- **WHAT YOU NEED TO DO**:
Starting at the line that contains "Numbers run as" and stopping after the line that contains "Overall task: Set", transcribe the listing below exactly; do not include any pictures.

### DATASET CONTENT ###

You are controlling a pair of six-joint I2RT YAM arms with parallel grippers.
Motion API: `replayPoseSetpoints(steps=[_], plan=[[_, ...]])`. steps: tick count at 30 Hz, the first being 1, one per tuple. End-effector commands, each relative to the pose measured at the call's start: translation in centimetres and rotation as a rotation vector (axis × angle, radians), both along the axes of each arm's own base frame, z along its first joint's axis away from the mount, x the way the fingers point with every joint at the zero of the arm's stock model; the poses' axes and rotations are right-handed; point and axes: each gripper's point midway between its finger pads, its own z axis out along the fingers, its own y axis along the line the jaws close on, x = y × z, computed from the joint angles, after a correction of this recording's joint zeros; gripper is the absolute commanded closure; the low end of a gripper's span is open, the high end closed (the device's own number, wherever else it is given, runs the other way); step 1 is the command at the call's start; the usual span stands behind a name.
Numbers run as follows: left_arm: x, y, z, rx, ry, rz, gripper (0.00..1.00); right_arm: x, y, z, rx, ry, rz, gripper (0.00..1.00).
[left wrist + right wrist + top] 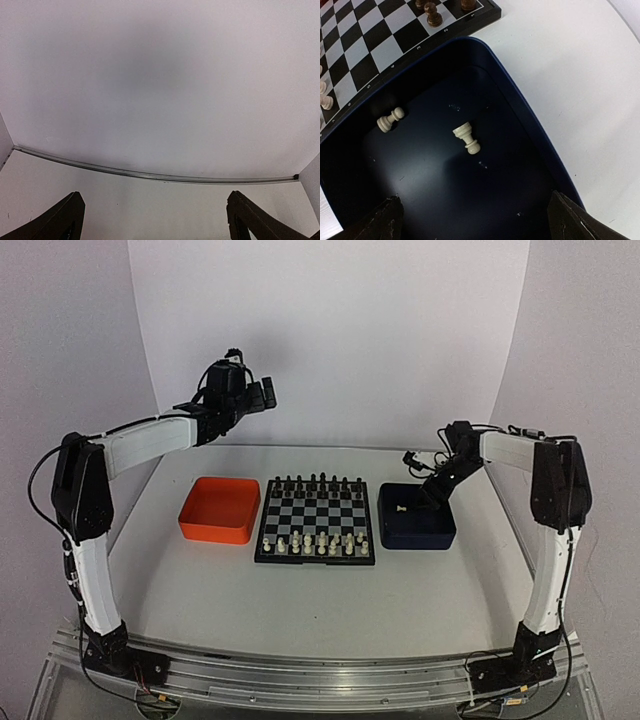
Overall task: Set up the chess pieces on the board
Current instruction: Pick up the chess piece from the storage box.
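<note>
The board (316, 520) lies mid-table, with black pieces along its far rows and cream-white chess pieces (320, 542) along its near rows. In the right wrist view two cream-white pieces lie on their sides in the dark blue tray (530, 120): one (466, 138) in the middle, one (389, 120) near the board side. My right gripper (472, 225) is open and empty, just above the tray floor, short of the middle piece. My left gripper (262, 392) is open and empty, raised high above the far left, facing the backdrop.
An orange tray (220, 510) sits left of the board; the dark blue tray (415, 517) sits right of it. A white curved backdrop rises behind the table. The board's corner (485, 12) shows at the top of the right wrist view.
</note>
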Motion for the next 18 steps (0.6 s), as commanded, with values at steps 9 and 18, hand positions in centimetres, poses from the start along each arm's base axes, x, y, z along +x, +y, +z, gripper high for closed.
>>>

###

- **RESULT OF THE EXERCISE**:
Numbers run as follows: left_arm: x, y, z, rx, ry, rz, gripper (0.00..1.00); right_arm: x, y, z, rx, ry, rz, gripper (0.00..1.00).
[left wrist + right wrist + top] 
Overall task: Set up the chess pieces on the board

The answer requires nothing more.